En el cuarto piso, Paolo mira por la ventana mientras experimenta un extraño sentimiento de satisfacción. En el fondo, ha hecho una buena acción: le ha salvado la vida a Martinelli. Vuelve a sentarse. Bueno, tampoco hay que exagerar. Mejor decir que le ha ahorrado un montón de problemas. La secretaria entra en el despacho con algunas carpetas.

—Tenga, éstos son los expedientes que me ha pedido...

—Gracias, señorita.

Ella lo mira un instante.

—Su hermano es un tipo extraño. Ustedes dos no se parecen mucho.

Paolo se quita las gafas en un vano intento por resultar fascinante.

—¿Es eso un piropo?

La secretaria miente:

—En cierto modo, sí. Espero que usted no vaya por ahí preguntándoles a las chicas cuánto cuestan sus bragas...

Paolo sonríe, incómodo.

—Oh, no, por supuesto que no.

Aunque sin gafas no ve demasiado, sus ojos acaban inevitablemente en la blusa transparente. La secretaria se da cuenta pero no se mueve.

—Ah, su hermano me ha dicho que le diga que es usted demasiado bueno conmigo, que no hubiera tenido que pagar, sino dejarlo hacer lo que quería. —La secretaria se vuelve, extrañamente insistente—: Si me permite la pregunta, ¿a qué se refería, señor?

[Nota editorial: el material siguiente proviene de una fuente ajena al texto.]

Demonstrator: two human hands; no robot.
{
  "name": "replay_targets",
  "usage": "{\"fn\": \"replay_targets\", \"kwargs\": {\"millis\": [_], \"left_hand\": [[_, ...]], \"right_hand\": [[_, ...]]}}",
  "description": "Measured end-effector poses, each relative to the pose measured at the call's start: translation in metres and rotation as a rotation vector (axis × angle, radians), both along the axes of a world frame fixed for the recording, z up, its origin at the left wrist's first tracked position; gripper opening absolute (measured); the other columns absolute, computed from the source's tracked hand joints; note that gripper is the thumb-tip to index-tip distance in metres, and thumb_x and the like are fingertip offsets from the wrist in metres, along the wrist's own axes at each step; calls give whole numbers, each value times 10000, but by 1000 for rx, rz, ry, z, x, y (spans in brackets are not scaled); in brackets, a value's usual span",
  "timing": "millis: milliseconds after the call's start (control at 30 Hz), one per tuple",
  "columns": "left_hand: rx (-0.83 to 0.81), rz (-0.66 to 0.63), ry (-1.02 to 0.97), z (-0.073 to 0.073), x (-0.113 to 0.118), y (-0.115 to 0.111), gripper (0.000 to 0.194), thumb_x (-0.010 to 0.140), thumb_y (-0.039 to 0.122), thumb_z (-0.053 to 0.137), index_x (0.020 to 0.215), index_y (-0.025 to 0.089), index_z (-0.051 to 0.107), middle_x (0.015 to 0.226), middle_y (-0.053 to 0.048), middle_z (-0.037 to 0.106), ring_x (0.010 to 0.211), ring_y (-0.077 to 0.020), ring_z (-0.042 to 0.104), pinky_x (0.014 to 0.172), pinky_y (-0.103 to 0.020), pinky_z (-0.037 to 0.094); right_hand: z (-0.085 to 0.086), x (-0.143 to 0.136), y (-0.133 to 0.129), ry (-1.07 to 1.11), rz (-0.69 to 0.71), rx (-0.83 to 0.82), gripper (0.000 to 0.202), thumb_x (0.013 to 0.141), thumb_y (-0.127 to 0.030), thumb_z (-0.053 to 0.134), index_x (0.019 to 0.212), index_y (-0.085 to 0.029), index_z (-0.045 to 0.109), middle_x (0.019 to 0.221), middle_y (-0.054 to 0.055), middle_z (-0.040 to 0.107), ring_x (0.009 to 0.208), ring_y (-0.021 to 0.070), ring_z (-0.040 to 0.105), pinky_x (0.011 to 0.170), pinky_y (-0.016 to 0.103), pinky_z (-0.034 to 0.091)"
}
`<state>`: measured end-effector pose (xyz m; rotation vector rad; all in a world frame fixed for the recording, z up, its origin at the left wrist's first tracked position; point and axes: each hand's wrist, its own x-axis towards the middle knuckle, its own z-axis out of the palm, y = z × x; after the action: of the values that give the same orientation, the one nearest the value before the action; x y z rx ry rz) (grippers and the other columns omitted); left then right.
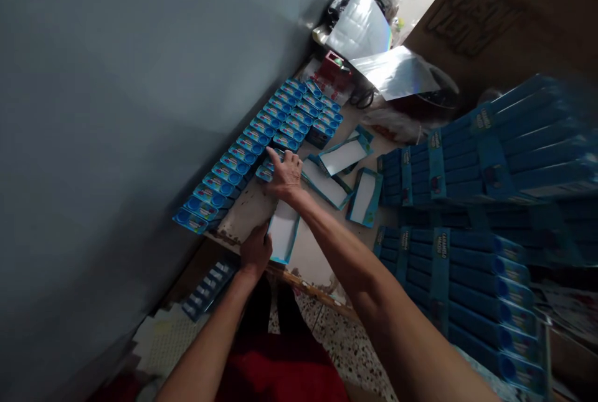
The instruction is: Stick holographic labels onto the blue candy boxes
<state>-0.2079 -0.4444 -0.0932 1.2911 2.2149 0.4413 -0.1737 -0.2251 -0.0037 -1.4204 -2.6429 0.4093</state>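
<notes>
My left hand grips the near left edge of a shallow blue box with a white inside, at the front edge of the table. Beyond it, my right hand is closed over a few small blue packs, which it partly hides. Long rows of the same blue packs stand upright along the wall, with more rows beside them. To the right of my right hand lie several shallow blue boxes with white insides, among them one box near the big stacks.
Tall stacks of long blue cartons crowd the right side. A large brown cardboard box rises behind them. Clear plastic sheets and a red box are at the back. The wall borders the left.
</notes>
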Motion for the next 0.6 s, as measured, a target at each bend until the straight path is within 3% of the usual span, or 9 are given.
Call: {"fn": "replay_targets", "kwargs": {"millis": [100, 200, 367, 600], "left_hand": [[-12, 2, 23, 3, 1, 1, 490, 989, 236, 440, 1449, 233, 608, 1179, -103, 716, 1063, -240, 676, 907, -322, 509], [-50, 29, 26, 4, 2, 1, 471, 994, 243, 454, 1434, 245, 622, 1105, -88, 718, 985, -219, 686, 831, -295, 499], [52, 71, -47, 2, 1, -1, 464, 1047, 305, 385, 1439, 205, 612, 1276, -116, 709, 1130, -254, 674, 923, -338, 520], [75, 70, -34, -6, 9, -1, 530, 1073, 373, 325, 1564, 246, 479, 1408, -118, 664, 1178, -270, 672, 961, -365, 537]], "right_hand": [[21, 33, -10, 149, -3, 43, 942, 790, -449, 754, 1615, -236, 353, 1466, 165, 399, 1328, 370, 390, 1107, 474, 337], [30, 73, -37, 222, 120, -3, 990, 724, -463, 799, 1589, -227, 379, 1495, 148, 382, 1353, 352, 404, 1130, 457, 360], [9, 108, -69, 136, 156, -86, 968, 654, -409, 835, 1534, -229, 474, 1453, 157, 437, 1335, 365, 446, 1146, 476, 368], [-10, 95, -72, 9, 148, -39, 919, 731, -376, 803, 1574, -288, 448, 1498, 160, 430, 1374, 392, 409, 1159, 533, 328]]}}
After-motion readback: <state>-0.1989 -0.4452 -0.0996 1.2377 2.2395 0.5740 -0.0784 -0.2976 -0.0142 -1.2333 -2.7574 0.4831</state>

Paolo mira a la secretaria: su hermoso cuerpo, esa falda perfecta e impecable que cubre a medias sus piernas torneadas. Quizá su hermano tiene razón. Imagina a la secretaria medio desnuda con Step, que le arranca las braguitas. Se excita.

—A nada, señorita, era sólo una broma.

La muchacha se va, ligeramente desilusionada. A Paolo apenas le da tiempo de ponerse las gafas y enfocar esa provocativa espalda que se aleja más o menos profesionalmente.

¡Qué cojones! Hubiera tenido que dejar que lo hiciera. Si Step no le devuelve ese dinero, será el peor negocio de los últimos años. No, el peor no. Ése lo ha hecho el señor Forte: ha confiado sus graves problemas fiscales a un asesor financiero que aún debe resolver sus problemas familiares. Uno no puede pasarse la mañana discutiendo con su hermano y al final pagarle para evitar que le quite las bragas a su secretaria.

Con un sentimiento de culpa, Paolo vuelve al expediente del señor Forte.